* **Assignment**
Word for word, output the data that follows.

(Stored items)
────────────────────────────────────────

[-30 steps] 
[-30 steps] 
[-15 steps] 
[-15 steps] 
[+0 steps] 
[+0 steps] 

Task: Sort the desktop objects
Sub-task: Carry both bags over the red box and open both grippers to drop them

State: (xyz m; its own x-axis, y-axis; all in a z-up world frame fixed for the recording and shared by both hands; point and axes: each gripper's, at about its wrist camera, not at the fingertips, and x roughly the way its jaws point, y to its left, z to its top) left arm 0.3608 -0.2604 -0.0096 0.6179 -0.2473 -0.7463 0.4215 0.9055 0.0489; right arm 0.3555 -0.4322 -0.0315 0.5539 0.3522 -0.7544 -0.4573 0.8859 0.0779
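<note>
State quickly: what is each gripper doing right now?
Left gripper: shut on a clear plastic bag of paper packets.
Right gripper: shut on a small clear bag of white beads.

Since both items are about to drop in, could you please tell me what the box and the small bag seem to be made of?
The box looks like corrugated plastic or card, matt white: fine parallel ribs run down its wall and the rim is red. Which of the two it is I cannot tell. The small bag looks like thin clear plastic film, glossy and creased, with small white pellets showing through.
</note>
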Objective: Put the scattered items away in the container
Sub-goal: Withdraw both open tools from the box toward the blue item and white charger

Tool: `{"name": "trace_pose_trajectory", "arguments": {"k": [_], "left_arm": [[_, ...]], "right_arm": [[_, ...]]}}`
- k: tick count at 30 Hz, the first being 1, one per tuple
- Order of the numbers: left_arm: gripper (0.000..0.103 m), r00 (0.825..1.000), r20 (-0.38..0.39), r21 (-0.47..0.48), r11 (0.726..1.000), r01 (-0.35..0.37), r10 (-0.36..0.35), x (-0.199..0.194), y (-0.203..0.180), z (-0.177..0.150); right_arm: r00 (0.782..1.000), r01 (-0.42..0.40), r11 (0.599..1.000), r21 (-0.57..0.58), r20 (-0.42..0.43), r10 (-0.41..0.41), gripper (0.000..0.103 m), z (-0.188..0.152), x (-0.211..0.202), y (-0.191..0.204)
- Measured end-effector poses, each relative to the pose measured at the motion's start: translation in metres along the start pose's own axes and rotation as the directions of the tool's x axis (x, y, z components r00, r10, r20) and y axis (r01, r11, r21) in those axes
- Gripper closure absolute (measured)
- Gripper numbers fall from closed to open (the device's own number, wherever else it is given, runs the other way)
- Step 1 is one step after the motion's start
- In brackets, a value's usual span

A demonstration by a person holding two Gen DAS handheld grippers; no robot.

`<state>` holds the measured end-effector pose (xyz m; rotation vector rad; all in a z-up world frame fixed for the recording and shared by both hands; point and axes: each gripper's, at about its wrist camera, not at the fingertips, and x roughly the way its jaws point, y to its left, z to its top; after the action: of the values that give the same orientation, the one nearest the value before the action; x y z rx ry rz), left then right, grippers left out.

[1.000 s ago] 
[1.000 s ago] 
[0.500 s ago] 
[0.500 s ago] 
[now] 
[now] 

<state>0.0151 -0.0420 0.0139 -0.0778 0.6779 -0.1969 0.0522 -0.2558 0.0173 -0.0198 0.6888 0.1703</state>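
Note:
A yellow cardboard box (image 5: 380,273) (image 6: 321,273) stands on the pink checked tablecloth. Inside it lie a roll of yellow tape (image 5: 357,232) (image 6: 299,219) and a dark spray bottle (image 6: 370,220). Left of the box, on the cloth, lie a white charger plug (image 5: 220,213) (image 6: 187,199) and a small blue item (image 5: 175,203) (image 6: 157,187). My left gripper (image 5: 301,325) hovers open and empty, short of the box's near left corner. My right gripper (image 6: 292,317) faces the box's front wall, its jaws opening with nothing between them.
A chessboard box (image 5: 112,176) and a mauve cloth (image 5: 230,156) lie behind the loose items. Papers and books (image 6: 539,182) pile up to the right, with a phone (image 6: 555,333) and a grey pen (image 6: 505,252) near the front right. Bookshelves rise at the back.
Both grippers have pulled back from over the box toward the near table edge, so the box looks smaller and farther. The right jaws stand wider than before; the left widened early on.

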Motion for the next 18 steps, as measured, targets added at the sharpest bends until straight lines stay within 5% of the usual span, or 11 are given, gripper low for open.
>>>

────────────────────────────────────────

* **Solution below**
[-30 steps] 
[-30 steps] 
[-15 steps] 
[-15 steps] 
[+0 steps] 
[+0 steps] 

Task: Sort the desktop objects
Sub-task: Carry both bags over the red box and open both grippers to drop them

State: (xyz m; its own x-axis, y-axis; all in a z-up world frame fixed for the recording and shared by both hands; point and axes: each gripper's, at about its wrist camera, not at the fingertips, and x roughly the way its jaws point, y to its left, z to its top) left arm 0.3608 -0.2604 -0.0096 0.6179 -0.2473 -0.7463 0.4215 0.9055 0.0489; right arm 0.3555 -0.4322 -0.0315 0.5539 0.3522 -0.7544 -0.4573 0.8859 0.0779
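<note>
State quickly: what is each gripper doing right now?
Left gripper: shut on a clear plastic bag of paper packets.
Right gripper: shut on a small clear bag of white beads.

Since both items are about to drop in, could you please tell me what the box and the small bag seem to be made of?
The box looks like corrugated plastic or card, matt white: fine parallel ribs run down its wall and the rim is red. Which of the two it is I cannot tell. The small bag looks like thin clear plastic film, glossy and creased, with small white pellets showing through.
</note>
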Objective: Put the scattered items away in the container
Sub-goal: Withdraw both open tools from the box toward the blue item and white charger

Tool: `{"name": "trace_pose_trajectory", "arguments": {"k": [_], "left_arm": [[_, ...]], "right_arm": [[_, ...]]}}`
- k: tick count at 30 Hz, the first being 1, one per tuple
- Order of the numbers: left_arm: gripper (0.000..0.103 m), r00 (0.825..1.000), r20 (-0.38..0.39), r21 (-0.47..0.48), r11 (0.726..1.000), r01 (-0.35..0.37), r10 (-0.36..0.35), x (-0.199..0.194), y (-0.203..0.180), z (-0.177..0.150); right_arm: r00 (0.782..1.000), r01 (-0.42..0.40), r11 (0.599..1.000), r21 (-0.57..0.58), r20 (-0.42..0.43), r10 (-0.41..0.41), gripper (0.000..0.103 m), z (-0.188..0.152), x (-0.211..0.202), y (-0.191..0.204)
- Measured end-effector poses, each relative to the pose measured at the motion's start: translation in metres along the start pose's own axes and rotation as the directions of the tool's x axis (x, y, z components r00, r10, r20) and y axis (r01, r11, r21) in those axes
- Gripper closure absolute (measured)
- Gripper numbers fall from closed to open (the device's own number, wherever else it is given, runs the other way)
- Step 1 is one step after the motion's start
- In brackets, a value's usual span

A demonstration by a person holding two Gen DAS handheld grippers; no robot.

`<state>` holds the measured end-effector pose (xyz m; rotation vector rad; all in a z-up world frame fixed for the recording and shared by both hands; point and axes: each gripper's, at about its wrist camera, not at the fingertips, and x roughly the way its jaws point, y to its left, z to its top; after the action: of the values that give the same orientation, the one nearest the value before the action; x y z rx ry rz), left then right, grippers left out.

[1.000 s ago] 
[1.000 s ago] 
[0.500 s ago] 
[0.500 s ago] 
[now] 
[now] 

<state>0.0151 -0.0420 0.0139 -0.0778 0.6779 -0.1969 0.0522 -0.2558 0.0173 -0.0198 0.6888 0.1703</state>
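Note:
A yellow cardboard box (image 5: 380,273) (image 6: 321,273) stands on the pink checked tablecloth. Inside it lie a roll of yellow tape (image 5: 357,232) (image 6: 299,219) and a dark spray bottle (image 6: 370,220). Left of the box, on the cloth, lie a white charger plug (image 5: 220,213) (image 6: 187,199) and a small blue item (image 5: 175,203) (image 6: 157,187). My left gripper (image 5: 301,325) hovers open and empty, short of the box's near left corner. My right gripper (image 6: 292,317) faces the box's front wall, its jaws opening with nothing between them.
A chessboard box (image 5: 112,176) and a mauve cloth (image 5: 230,156) lie behind the loose items. Papers and books (image 6: 539,182) pile up to the right, with a phone (image 6: 555,333) and a grey pen (image 6: 505,252) near the front right. Bookshelves rise at the back.
Both grippers have pulled back from over the box toward the near table edge, so the box looks smaller and farther. The right jaws stand wider than before; the left widened early on.
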
Motion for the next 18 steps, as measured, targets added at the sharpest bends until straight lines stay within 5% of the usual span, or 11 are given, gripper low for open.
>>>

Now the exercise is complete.